Closed adibender closed 4 years ago
@bauer-alex The errors on CRAN are due to #118 that you fixed. But I wonder if there is something else we need to consider?
'Packages which use Internet resources should fail gracefully with an informative message if the resource is not available (and not give a check warning nor error).'
Ok... Cannot be really due to my commit though, the change wasn't that severe, and didn't change any web scraping functionality whatsoever. Did we already have some informative error message (or whatever is needed) up to now for when the resource is not available (or when there is no Internet connection)?
I could take a look at it on Monday at the earliest.
No, I meant that the error was because of the changes at wahlrecht.de and it will be fixed as soon as we push your commits.
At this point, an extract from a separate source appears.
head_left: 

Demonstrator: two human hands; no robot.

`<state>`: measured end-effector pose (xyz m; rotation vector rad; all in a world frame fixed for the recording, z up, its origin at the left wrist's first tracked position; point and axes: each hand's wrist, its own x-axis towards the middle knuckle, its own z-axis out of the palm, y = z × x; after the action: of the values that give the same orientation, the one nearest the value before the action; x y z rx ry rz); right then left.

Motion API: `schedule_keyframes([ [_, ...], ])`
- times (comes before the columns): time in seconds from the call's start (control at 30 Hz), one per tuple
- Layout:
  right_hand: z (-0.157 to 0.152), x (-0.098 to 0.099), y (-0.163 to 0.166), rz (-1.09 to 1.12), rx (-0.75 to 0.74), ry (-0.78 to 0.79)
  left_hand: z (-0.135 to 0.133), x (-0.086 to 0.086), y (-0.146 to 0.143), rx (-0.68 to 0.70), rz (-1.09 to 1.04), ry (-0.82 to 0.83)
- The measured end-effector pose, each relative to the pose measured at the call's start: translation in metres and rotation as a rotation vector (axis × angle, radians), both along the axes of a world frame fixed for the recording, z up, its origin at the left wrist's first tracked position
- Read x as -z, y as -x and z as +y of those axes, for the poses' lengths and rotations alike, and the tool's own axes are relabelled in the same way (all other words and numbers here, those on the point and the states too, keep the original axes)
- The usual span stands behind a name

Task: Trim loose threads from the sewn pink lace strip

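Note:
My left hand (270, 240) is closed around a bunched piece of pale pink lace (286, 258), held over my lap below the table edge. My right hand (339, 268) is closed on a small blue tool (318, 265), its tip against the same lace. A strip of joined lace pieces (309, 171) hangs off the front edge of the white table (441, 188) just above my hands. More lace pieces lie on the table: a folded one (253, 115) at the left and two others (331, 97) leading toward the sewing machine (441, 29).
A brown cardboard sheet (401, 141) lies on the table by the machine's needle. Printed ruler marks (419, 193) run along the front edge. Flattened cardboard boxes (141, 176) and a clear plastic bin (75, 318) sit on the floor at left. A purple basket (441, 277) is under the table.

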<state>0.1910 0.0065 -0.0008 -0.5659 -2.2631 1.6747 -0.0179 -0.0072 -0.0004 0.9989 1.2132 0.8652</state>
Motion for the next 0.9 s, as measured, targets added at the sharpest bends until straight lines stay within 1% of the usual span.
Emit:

But I think the comment from CRAN goes further than the specific error.
Based on feedback from CompStat people I think we need to: a) Within the scrapper functions check if connection to wahlrecht (or other specific URLs) can be established and return informative error messages if it does not. b) Check if the dowloaded tables have the proper dimensions/properties before preprocessing and through informative error otherwise c) Construct a "switch" or something like that for tests/examples, where only tests that do not depend on internet resources are run on CRAN. The scrapper tests can still be run locally/on github/travis, but not on CRAN.
The robustify_scrapers
branch contains some changes to resolve the issues:
a) Within the scrapper functions check if connection to wahlrecht (or other specific URLs) can be established and return informative error messages if it does not.
The function try_readHTML
(I initially called it try_htmlSource
, sorry for the confusion!) gives an error message when the website cannot be resolved. We could also check if an internet connection is active in the first place, but a short research lead me to no neat solution.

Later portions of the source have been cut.